▸ **What you will do**
When a line below holds the string "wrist", show that line.

▸ **Provided material**
Segment Open
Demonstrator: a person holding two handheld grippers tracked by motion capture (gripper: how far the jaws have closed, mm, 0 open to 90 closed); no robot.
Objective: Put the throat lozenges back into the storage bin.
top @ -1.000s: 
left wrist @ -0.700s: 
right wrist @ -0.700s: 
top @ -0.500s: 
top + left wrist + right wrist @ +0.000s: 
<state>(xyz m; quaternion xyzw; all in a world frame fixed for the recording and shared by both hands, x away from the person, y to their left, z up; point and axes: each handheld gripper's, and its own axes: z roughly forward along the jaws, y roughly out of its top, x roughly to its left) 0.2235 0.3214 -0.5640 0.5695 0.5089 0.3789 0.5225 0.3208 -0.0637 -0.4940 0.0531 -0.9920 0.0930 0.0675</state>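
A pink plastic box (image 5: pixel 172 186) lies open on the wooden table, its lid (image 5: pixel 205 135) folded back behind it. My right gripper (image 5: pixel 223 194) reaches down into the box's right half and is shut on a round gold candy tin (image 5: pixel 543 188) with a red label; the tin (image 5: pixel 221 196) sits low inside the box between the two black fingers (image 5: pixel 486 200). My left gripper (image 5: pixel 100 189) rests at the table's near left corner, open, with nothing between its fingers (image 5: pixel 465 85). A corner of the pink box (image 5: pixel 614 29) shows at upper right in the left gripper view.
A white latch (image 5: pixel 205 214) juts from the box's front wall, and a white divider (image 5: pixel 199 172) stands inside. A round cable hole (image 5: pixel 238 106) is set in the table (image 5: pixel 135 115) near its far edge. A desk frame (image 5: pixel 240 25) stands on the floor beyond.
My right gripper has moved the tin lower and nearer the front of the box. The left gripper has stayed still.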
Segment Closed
▸ **Reply**
left wrist @ -0.700s: 
right wrist @ -0.700s: 
top + left wrist + right wrist @ +0.000s: 

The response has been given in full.